Most important, forget about your daily protein intake, and think about weekly protein intake. Our ancestors were hunter-gatherers who consumed all their protein at once when they had a good day of hunting. They feasted and fasted, cycling their protein consumption.
Cycling protein is important. I consume about 300 grams of protein a week, which is perfect for my 165 lb. (75 kg) frame, and level of activity (moderate). And I eat most of my protein on days one and four of the week, in two sittings. So, Sunday and Wednesday, I will have a protein feast, maybe eating at my favorite fish restaurant or having a double scoop of plant-based protein powder at lunch or a helping of black beans and rice, which is a typical Cuban dish and a complete protein.

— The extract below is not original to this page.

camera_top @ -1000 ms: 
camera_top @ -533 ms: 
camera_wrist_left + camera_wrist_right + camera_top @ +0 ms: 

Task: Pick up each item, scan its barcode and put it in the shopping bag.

I know that what I’m telling you flies in the face of our current popular beliefs about our protein needs but stay with me. Years ago, I was a fervent advocate of restricting carbs. Now that new research has come out and I have experienced for myself the benefits of restricting protein intake, I am convinced that eating less protein is key to growing a new body and to sustaining health and longevity. I believe that many Paleo dieters are exposing themselves to increased risk of cancer and degenerative disease because of excessive protein intake.
To understand our basic food requirements, we have to go back to when life first appeared on Earth. Around 2 billion years ago, the first bacteria appeared on Earth. Their mission was to eat and reproduce. When there was lots of food available, they grew strong and multiplied. When
food was scarce during times of starvation, nature turned off reproduction and all their resources went into repair and survival. These early bacteria needed a system to determine if there were abundant nutrients for reproduction or if they needed instead to conserve energy, using scarce food supplies to repair in preparation for a time when food would be more plentiful.
This protein-sensing system is known as TOR (target of rapamycin), and it is shared today by all creatures from bacteria to whales to humans. This is what we now know: Consuming too much animal protein stimulates the TOR pathway, which can cause out-of-control growth of cancer cells. Cancer cells want to multiply quickly.
Why would our bodies be controlled by a process that could end up killing us? Remember that nature selects for the longevity of the species, but not of the individual. It wants us to reproduce so that our species doesn’t become extinct—and if you happen to die on the way to the species surviving, nature shrugs. Your challenge is to work with your natural intelligence to continue to enjoy good health and live long past your reproductive years. Restrict your protein intake and quiet TOR, and your chances of living a long and healthy life improve immensely.
For a species to survive, birth rates need to be higher than death rates—and this must happen even when there are times of extreme hardship. But nature will not allow any animal to reproduce if there is danger of famine or starvation. That’s because carrying and nursing offspring, as mammals do, requires a lot of energy and takes a huge toll on the mother, who must feed herself as well as the young she is carrying. When we practice intermittent fasting (with adequate nutrition) our body focuses on repair and renewal. We literally trick the brain into thinking that there is danger of starvation and that its resources should go into growing a stronger and more resilient body.
The Grow a New Body program works by calibrating the level of TOR in your system. The human TOR system is called mTOR (“m” is for mammalian.) On the Grow a New Body program, you don’t fast for months, just hours, to get a similar result.
Understanding the science behind mTOR allows us to make dietary choices that downregulate it (such as restricting protein) and effectively send our bodies into repair and longevity mode. This is fully explained in my forthcoming book, Grow a New Body, which also offers shamanic practices, along with cutting-edge science, detox strategies, and power-plant foods that can switch on every cell’s ability to regenerate and repair.